Content starts
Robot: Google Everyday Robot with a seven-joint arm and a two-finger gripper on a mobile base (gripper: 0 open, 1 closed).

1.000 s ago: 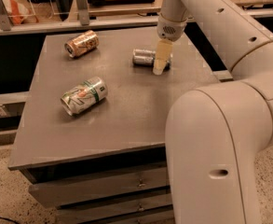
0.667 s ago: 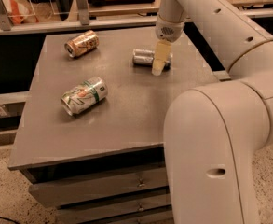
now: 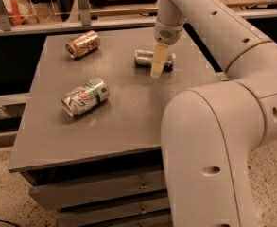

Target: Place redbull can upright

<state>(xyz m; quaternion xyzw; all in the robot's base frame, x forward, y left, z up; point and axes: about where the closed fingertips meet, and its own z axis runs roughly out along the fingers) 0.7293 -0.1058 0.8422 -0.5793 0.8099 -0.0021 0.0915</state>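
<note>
The redbull can (image 3: 143, 58) is slim and silver-blue. It lies on its side on the grey table (image 3: 128, 112), in the far right part, with its shiny end facing left. My gripper (image 3: 158, 64) hangs from the white arm and points down right at the can. It covers the can's middle and right part in the camera view. I cannot tell whether it touches the can.
An orange-copper can (image 3: 83, 44) lies on its side at the far left. A fatter silver-white can with a green band (image 3: 85, 96) lies on its side left of centre. My white arm and base (image 3: 209, 164) fill the right foreground. Drawers sit under the table.
My gripper has shifted slightly left, further over the redbull can. The three cans have not moved.
</note>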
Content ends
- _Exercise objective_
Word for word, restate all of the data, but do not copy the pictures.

- _Expected answer_
Robot: Google Everyday Robot with a seven-joint arm and a two-finger gripper on a mobile base (gripper: 0 open, 1 closed).

1.000 s ago: 
0.667 s ago: 
now: 

Target: Place redbull can upright

<state>(xyz m; quaternion xyzw; all in the robot's base frame, x forward, y left, z up; point and axes: about where the closed fingertips meet, and its own z axis runs roughly out along the fingers) 0.7293 -0.1058 0.8422 -0.5793 0.8099 -0.0021 0.0915</state>
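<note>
The redbull can (image 3: 143, 58) is slim and silver-blue. It lies on its side on the grey table (image 3: 128, 112), in the far right part, with its shiny end facing left. My gripper (image 3: 158, 64) hangs from the white arm and points down right at the can. It covers the can's middle and right part in the camera view. I cannot tell whether it touches the can.
An orange-copper can (image 3: 83, 44) lies on its side at the far left. A fatter silver-white can with a green band (image 3: 85, 96) lies on its side left of centre. My white arm and base (image 3: 209, 164) fill the right foreground. Drawers sit under the table.
My gripper has shifted slightly left, further over the redbull can. The three cans have not moved.
</note>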

The response to this exercise is finished.